Another contract subject to the impairments is the Hallett Wind Farm, which was developed and sold in four stages by AGL between 2008 and 2012. For each stage, AGL agreed to purchase all the electricity and large-scale generation certificates on long-term contracts, as well as operating and maintaining the facilities.
At the time of the sale of Hallett 5 in 2012, AGL said that the effective value of the offtake agreement would be A$93 per MWh between July 2012 and June 2014, rising to A$110 per MWh in July 2014 (based upon the value of the Australian dollar in December 2011). Agreements for the other stages of Hallett were signed at similar values.

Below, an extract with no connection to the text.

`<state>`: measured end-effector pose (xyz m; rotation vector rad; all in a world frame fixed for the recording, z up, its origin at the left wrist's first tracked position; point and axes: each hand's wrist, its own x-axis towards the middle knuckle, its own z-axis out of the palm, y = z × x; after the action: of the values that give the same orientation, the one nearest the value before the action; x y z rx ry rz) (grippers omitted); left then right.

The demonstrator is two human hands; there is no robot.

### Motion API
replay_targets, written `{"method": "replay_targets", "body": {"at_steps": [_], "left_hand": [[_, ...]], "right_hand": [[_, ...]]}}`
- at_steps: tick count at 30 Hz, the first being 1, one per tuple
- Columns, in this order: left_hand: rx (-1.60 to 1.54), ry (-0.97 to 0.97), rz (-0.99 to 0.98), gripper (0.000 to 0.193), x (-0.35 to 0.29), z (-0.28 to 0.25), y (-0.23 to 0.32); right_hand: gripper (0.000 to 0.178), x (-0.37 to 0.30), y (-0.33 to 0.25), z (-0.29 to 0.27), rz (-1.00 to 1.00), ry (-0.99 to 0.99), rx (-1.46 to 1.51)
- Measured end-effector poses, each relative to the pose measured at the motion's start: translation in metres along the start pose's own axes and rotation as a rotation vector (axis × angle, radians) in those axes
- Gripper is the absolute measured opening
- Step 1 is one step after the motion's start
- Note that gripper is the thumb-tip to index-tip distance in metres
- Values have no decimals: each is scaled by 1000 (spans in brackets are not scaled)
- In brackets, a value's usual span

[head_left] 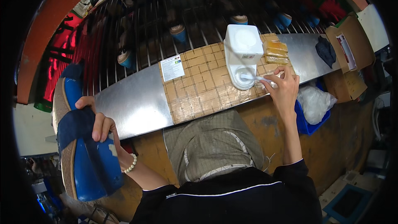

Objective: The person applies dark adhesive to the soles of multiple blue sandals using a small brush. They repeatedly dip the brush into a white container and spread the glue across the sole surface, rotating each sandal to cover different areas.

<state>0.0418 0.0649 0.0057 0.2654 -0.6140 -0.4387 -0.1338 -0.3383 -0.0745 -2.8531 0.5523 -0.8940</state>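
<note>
On the left, my left hand (101,124) is closed round the navy strap (76,125) of a sandal. The sandal has a tan sole edge (67,157) and sits on a blue shoe last (97,174), tilted upright. My right hand (287,87) pinches a slim white brush (256,77) between thumb and fingers. Its tip dips into the round cup at the front of a white plastic dispenser (244,43), and the bristles cannot be made out. A wrapped stack of yellowish blocks (275,52) lies just beyond my right hand.
The dispenser stands on a patterned brown sheet (199,81) over a metal bench (137,110). Behind run dark conveyor rods carrying several blue lasts (178,34). To the right are a dark cloth (326,52), an open carton (354,43) and a blue bin (306,123) holding a plastic bag.
</note>
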Motion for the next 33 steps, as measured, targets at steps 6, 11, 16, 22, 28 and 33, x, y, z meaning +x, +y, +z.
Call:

Hallett 1 is 100 percent owned by funds managed by Palisade Investment Partners’ Renewable Energy Fund, while Hallett 2 is 100 percent owned by the Energy Infrastructure Trust managed by Infrastructure Capital Group. The ownership of Hallett 4 is split between ICG’s Australian Renewables Income Fund (39.9 percent), Osaka Gas Co (39.9 percent) and APA Group (20.2 percent). Hallett 5 is 100 percent owned by Japanese investor Eurus Energy. Hallett 3 was never built.
AGL also signed a long-term offtake agreement with the 91MW Wattle Point Wind Farm in South Australia when it was acquired by Alinta in 2006 as part of an asset merger between AGL and Alinta. It was subsequently acquired by the ICG-managed Energy Infrastructure Trust in 2007.
The final affected contract is a PPA for energy from the 63MW Oaklands Hill Wind Farm in Victoria, which AGL developed and sold in 2011 to Australian insurer Challenger.
AGL also has an offtake agreement with the 440MW Coopers Gap Wind Farm in Queensland, owned by the Powering Australia Renewables Fund, which purchased it from AGL prior to the start of construction in 2017. The sale included AGL writing a PPA at an offtake price of less than $60 per MWh for an initial five years.
PARF is a A$1 billion vehicle managed by QIC, for which AGL itself provided a A$200 million cornerstone investment. Other investors in the fund include Future Fund and QIC’s Global Infrastructure Fund.
AGL managing director and chief executive Brett Redman said in a statement: “We continue to see material opportunities for AGL to participate in the energy transition as customer needs, community expectations and technology evolves. Notwithstanding these charges, our broad and diverse portfolio of energy generation assets will continue to have a vital role to play in enabling the transition of the energy system.”